◆ **YOUR INSTRUCTIONS**
Begin at the line below that has "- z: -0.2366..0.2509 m" and stop after the line that has "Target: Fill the". Please restate only those lines, word for word.

^^^^^^^^^^^^^^^^

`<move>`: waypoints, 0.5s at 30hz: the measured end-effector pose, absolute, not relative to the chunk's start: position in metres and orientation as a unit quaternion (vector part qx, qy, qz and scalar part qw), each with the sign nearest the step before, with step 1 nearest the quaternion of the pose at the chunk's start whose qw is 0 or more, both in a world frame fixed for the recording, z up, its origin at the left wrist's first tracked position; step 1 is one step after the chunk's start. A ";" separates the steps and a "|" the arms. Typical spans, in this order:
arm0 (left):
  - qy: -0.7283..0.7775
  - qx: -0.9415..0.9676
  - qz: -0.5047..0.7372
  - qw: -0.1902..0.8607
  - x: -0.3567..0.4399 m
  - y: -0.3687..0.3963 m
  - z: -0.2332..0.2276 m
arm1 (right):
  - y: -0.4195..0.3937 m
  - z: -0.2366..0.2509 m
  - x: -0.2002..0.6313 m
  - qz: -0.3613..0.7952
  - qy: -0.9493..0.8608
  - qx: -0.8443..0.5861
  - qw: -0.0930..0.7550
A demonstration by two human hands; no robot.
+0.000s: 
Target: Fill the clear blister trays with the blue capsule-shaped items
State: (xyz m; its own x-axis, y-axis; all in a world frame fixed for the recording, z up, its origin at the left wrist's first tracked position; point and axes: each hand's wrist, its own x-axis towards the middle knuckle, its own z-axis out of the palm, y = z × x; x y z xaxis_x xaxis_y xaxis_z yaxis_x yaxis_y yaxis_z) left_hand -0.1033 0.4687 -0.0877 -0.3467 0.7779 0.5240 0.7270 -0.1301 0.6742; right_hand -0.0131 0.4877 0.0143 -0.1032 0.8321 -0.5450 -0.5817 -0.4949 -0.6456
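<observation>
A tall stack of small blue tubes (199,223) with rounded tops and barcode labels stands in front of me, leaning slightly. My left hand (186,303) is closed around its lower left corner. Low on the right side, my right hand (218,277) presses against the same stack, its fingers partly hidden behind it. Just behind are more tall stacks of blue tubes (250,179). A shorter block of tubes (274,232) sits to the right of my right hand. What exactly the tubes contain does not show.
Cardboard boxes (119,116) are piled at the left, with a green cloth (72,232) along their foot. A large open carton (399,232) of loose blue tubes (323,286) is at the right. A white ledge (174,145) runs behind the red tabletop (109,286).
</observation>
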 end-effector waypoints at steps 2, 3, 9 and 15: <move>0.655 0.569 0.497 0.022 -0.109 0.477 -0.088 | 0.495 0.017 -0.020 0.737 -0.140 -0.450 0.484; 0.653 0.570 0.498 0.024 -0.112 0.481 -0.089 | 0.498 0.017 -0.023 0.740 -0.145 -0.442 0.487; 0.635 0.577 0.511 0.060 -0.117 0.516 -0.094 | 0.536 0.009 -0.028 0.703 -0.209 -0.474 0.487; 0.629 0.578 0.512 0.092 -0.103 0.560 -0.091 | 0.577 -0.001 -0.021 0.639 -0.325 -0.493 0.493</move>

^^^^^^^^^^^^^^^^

◆ **TASK RESULT**
  - z: -0.2366..0.2509 m
  - x: -0.2002..0.6313 m
  - qz: -0.3613..0.7952
  - qy: -0.9493..0.8608
  - qx: -0.8443..0.5861
  - qw: -0.0930..0.7550
A demonstration by two human hands; no robot.
+0.000s: 
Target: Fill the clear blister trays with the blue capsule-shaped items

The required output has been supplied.